▶ [Activity]
Leave the pictures behind and reproduce every line of the listing exactly.

▶ [Source material]
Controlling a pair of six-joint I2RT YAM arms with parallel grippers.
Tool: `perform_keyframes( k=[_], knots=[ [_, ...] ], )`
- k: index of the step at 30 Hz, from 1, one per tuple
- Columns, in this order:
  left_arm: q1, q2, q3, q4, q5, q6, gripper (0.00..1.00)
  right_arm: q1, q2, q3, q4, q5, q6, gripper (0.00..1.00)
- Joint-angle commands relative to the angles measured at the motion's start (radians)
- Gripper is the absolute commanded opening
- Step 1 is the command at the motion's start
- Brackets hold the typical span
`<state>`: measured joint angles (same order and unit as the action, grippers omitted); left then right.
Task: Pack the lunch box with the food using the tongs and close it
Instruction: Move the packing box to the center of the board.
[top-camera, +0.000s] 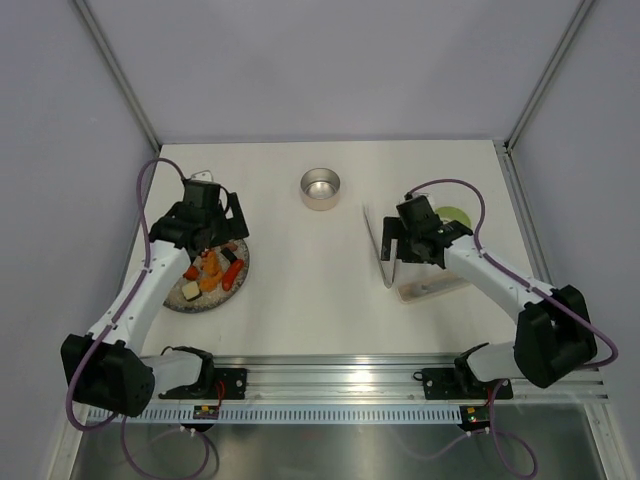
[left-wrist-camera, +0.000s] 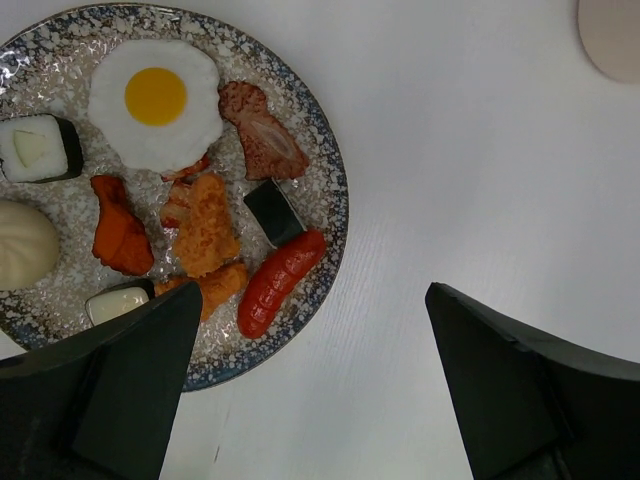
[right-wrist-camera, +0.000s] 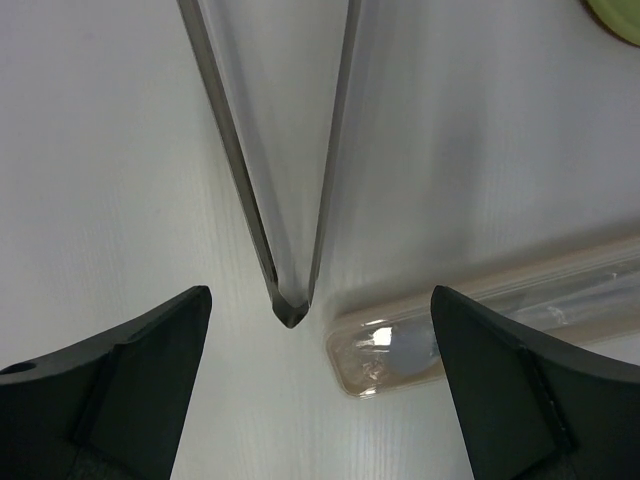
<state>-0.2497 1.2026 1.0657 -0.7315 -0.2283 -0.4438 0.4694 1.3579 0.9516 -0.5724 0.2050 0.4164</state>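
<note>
Left gripper (left-wrist-camera: 320, 400): my fingers are spread wide and empty, hovering over the food (left-wrist-camera: 205, 225) on the speckled plate (left-wrist-camera: 335, 200).
Right gripper (right-wrist-camera: 320, 390): jaws wide, nothing held, above the tongs' (right-wrist-camera: 288, 305) joined end.
Plastic case (right-wrist-camera: 480, 310): just beside the tongs.
Lunch box (top-camera: 320, 189): uncovered, far centre of the table.

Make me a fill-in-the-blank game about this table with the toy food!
The white-and-yellow toy fried egg lies on a speckled grey ____.
The small round shiny steel tin is ____ inside.
The right tool hovers over the long thin silver metal tongs, its jaws ____.
Missing words: plate, empty, open.
</note>
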Motion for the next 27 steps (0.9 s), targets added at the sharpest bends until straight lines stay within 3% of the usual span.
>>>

▶ [Completed task]
Controlling a pair of six-joint I2RT YAM arms with parallel grippers.
Tool: `perform_keyframes( k=[_], knots=[ [_, ...] ], )`
- k: index of the step at 30 Hz, from 1, one per tuple
- Columns, in this order:
  left_arm: q1, q2, q3, q4, q5, q6, gripper (0.00..1.00)
  right_arm: q1, q2, q3, q4, q5, q6, gripper (0.00..1.00)
- Joint-angle commands relative to the angles measured at the motion's start (radians)
- Gripper is the absolute commanded opening
- Step 1 is the command at the motion's start
- Brackets hold the typical span
`<state>`: measured joint angles (same order and unit as the action, grippers omitted); left then right.
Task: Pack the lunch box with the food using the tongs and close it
Instruction: Move the packing box to the center of the board.
[top-camera, +0.000s] 
[left-wrist-camera, +0.000s] 
[right-wrist-camera, +0.000s] 
<state>-0.2497 1.2026 1.0657 -0.7315 -0.2283 -0.4438 0.4694 1.3579 0.9516 -0.5724 0.2050 0.4164</state>
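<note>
Left gripper (left-wrist-camera: 320, 400): my fingers are spread wide and empty, hovering over the food (left-wrist-camera: 205, 225) on the speckled plate (left-wrist-camera: 335, 200).
Right gripper (right-wrist-camera: 320, 390): jaws wide, nothing held, above the tongs' (right-wrist-camera: 288, 305) joined end.
Plastic case (right-wrist-camera: 480, 310): just beside the tongs.
Lunch box (top-camera: 320, 189): uncovered, far centre of the table.

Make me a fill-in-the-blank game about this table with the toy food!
The white-and-yellow toy fried egg lies on a speckled grey ____.
The small round shiny steel tin is ____ inside.
The right tool hovers over the long thin silver metal tongs, its jaws ____.
Missing words: plate, empty, open.
</note>
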Motion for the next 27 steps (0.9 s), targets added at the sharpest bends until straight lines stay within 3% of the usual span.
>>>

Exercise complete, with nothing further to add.